» Description of the task:
Please retype the data in full, exactly as given.

=== Information provided ===

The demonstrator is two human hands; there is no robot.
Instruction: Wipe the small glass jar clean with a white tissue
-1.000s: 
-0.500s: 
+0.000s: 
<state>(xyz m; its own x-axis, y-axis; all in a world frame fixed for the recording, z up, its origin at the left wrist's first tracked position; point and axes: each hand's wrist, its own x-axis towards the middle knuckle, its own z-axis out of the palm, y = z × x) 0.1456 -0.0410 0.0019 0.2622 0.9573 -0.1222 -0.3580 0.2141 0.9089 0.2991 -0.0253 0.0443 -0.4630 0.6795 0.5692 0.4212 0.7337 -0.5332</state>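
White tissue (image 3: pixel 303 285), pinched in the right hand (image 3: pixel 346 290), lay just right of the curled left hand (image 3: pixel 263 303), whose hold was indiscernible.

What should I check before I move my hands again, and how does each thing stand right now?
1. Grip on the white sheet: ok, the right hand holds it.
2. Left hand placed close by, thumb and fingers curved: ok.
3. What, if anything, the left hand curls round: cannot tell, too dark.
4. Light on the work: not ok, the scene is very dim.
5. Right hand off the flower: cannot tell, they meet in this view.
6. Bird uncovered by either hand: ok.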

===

» Written answer:
The demonstrator is two human hands; there is no robot.
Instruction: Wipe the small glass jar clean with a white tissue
-1.000s: 
-0.500s: 
+0.000s: 
<state>(xyz m; its own x-axis, y-axis; all in a world frame fixed for the recording, z up, its origin at the left wrist's first tracked position; point and axes: each hand's wrist, its own x-axis towards the middle knuckle, its own z-axis out of the palm, y = z × x) 0.1456 -0.0410 0.0019 0.2622 0.9573 -0.1222 -0.3580 0.2141 0.9089 0.2991 -0.0253 0.0443 -0.4630 0.6795 0.5692 0.4212 0.7337 -0.5332</state>
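White tissue (image 3: pixel 303 285), pinched in the right hand (image 3: pixel 346 290), lay just right of the curled left hand (image 3: pixel 263 303), whose hold was indiscernible.

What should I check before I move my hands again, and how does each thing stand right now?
1. Grip on the white sheet: ok, the right hand holds it.
2. Left hand placed close by, thumb and fingers curved: ok.
3. What, if anything, the left hand curls round: cannot tell, too dark.
4. Light on the work: not ok, the scene is very dim.
5. Right hand off the flower: cannot tell, they meet in this view.
6. Bird uncovered by either hand: ok.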

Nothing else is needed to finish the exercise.